Remember TV? And I don't mean American Idol and reruns of Cheers, I mean turning on your television and seeing a brand new episode of a scripted show, with actors and scripts and whatnot. Well, it's coming back-- more specifically, The Office is coming back tomorrow, Thursday the 10th. But it's been a long, hard strike, and you may not remember the last episode that aired way back in November. So, for your convenience, here's my recap of episode 4.08, The Deposition. (And don't worry, I will eventually keep recapping Mad Men! I got a little busy, but then I downloaded the Mad Men theme song as a ringtone for my cell phone, and every time I get a call I think, "Man, I gotta watch the rest of the show.")
Michael’s in a meeting with the accountants when Pam comes in with a post-it note. Pam talking heads that whenever Michael is in a meeting he makes her come in with a post-it note and tell her who’s on the phone, so he can act important and say he’ll call back later. “The thing is, he doesn’t get that many calls, so he has me make them up every ten minutes.” We see Pam bringing Michael post-its that say “Good morning,” have a drawing of a smiley face, and, to Michael’s meeting with Ryan, a cartoon hot dog saying, “Hiya buddy!” I can totally relate to Michael because one of my favorite things to do is screen calls when I’m hanging out with friends, because it says, “I like you so much that I’m going to make this person, who I like less, wait to talk to me until you’re not around.” But maybe I only feel this way because my mom and sister are the ones calling most of the time.
Michael looks at the hot dog post-it and tells Ryan that although an important client is on the line, Ryan is more important. This backfires when Ryan insists that Michael take the call. Pam fakes putting a call through, and Michael fakes answering it. It’s not much of a punchline.

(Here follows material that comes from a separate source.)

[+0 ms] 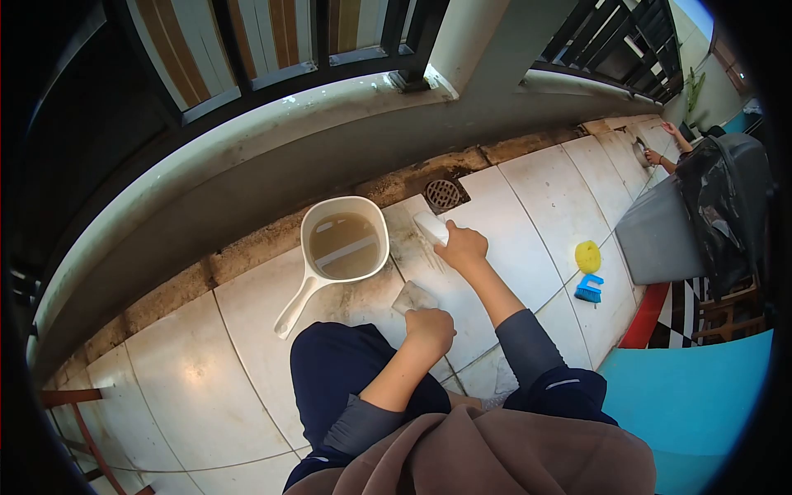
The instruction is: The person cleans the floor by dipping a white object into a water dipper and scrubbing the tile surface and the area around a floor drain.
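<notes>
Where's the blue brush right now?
In the head view, the blue brush lies on the white tiles, to the right of the person's right hand, just below the yellow sponge and left of the grey bin.

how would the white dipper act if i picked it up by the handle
The dipper would likely feel heavy for its size, since murky water fills much of it. It may tip or slosh, as the handle sticks out to one side. The walls look like stiff plastic, so they probably won't flop.
</notes>
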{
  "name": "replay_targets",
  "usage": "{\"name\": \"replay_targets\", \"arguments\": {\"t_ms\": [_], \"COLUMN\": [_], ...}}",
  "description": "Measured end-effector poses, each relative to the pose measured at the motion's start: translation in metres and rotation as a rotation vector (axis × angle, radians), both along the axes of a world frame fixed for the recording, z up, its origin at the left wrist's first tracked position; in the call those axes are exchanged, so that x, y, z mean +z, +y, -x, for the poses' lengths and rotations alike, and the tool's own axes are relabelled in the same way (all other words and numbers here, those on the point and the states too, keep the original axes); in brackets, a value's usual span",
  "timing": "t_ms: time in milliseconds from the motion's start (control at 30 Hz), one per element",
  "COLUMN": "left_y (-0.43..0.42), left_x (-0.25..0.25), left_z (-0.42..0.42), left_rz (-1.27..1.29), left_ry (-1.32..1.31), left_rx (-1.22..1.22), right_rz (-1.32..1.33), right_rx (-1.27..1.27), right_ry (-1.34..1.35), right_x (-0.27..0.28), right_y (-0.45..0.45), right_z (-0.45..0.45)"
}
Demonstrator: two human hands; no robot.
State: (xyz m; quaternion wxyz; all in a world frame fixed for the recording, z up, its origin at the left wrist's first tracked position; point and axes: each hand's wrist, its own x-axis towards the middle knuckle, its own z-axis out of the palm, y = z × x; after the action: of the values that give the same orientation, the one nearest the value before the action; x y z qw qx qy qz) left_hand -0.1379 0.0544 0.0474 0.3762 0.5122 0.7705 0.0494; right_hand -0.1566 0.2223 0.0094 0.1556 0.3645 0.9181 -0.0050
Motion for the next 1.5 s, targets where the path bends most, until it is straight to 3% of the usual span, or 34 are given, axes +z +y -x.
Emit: {"name": "replay_targets", "arguments": {"t_ms": [133, 267, 567, 700, 1100, 1500], "left_y": [-0.001, -0.002, 0.0, -0.001, -0.003, -0.002], "left_x": [0.002, 0.005, 0.0, -0.002, 0.003, -0.001], "left_z": [-0.003, -0.006, -0.005, -0.001, -0.001, -0.001], "left_rz": [-0.007, -0.026, -0.012, -0.005, -0.023, -0.014], "left_ry": [-0.014, -0.014, -0.009, -0.023, -0.009, -0.001], "left_rx": [-0.002, -0.027, -0.025, -0.02, -0.002, -0.01], "right_rz": [-0.002, -0.004, -0.014, 0.028, 0.03, 0.014], "right_rx": [0.019, 0.017, 0.023, 0.002, 0.027, -0.002], "right_ry": [-0.001, -0.012, 0.049, 0.05, -0.005, 0.035], "right_x": [0.007, 0.008, -0.006, -0.002, 0.008, -0.002], "right_y": [-0.027, -0.034, 0.008, 0.013, -0.026, 0.009], "right_z": [-0.087, -0.111, 0.033, 0.051, -0.112, 0.055]}}
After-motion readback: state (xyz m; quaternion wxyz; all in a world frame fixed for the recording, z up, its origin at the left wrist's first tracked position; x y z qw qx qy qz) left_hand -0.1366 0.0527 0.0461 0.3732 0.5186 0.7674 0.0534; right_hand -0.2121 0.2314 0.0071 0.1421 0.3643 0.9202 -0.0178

In Michael’s sweet PT Cruiser, Jan and Michael are on their way to New York for the deposition in Jan’s wrongful termination case against Dunder Mifflin. I love at the end of season three when David Wallace tells Jan that they should have fired her long ago, because, “You smoke constantly in your office. You spend most of the day online shopping. You disappear for hours at a time, sometimes days. Always saying you're visiting your sister in Scottsdale.” Switch in drinking for smoking, and that’s exactly how I plan to self-destruct when I’m inevitably stuck in a soul-killing, dead-end job. Michael tells a different story to the camera: “They fired her for having the courage to augment her boobs.” Jan jumps in with her thesis statement, which is that DM “displayed a pattern of disrespect and inappropriate behavior.” Michael starts making up memory devices to remember this phrase, and is also trying to convince Jan to put the convertible top down (she doesn’t want to mess up her hair). Michael is excited at the thought of getting 4 million dollars in damages if Jan wins, and I don’t blame him. Jan could buy a lot of matching sweatsuits with 4 mil. We get the sense that Jan’s been coaching him harder than a Romanian gymnastics coach on what he’ll say during the deposition, but she tries to cover up for the cameras and says, “He’s just going to tell the truth, but the truth is very complicated. So we went over it very carefully just so we wouldn’t leave anything up to chance or Michael’s judgment.”
In the lobby of Dunder Mifflin corporate, Jan is trying to tame her windblown hair (Michael won their top up or down battle) when Ryan comes in and asks to talk to Michael alone. Ryan’s facial hair is like, “Behold my powers of douchiness!” In the hallway, Ryan starts by asking Michael if they can “talk off the record, as friends.” Ryan’s such a manipulative weasel that I can’t help but adore him. I’m hoping and praying for the spin-off to involve Ryan, Darryl and Kelly in a Felicity/Ben/Noel-type love triangle. Ryan continues, “Jan has put the company in a very tough position here… we just want to make sure that you won’t do anything to hurt us with your testimony.” Michael looks thrilled to be able to assure Ryan that he’ll do anything to help the company, but also like he’s getting some idea that he’s about to be ripped into little shreds by this situation.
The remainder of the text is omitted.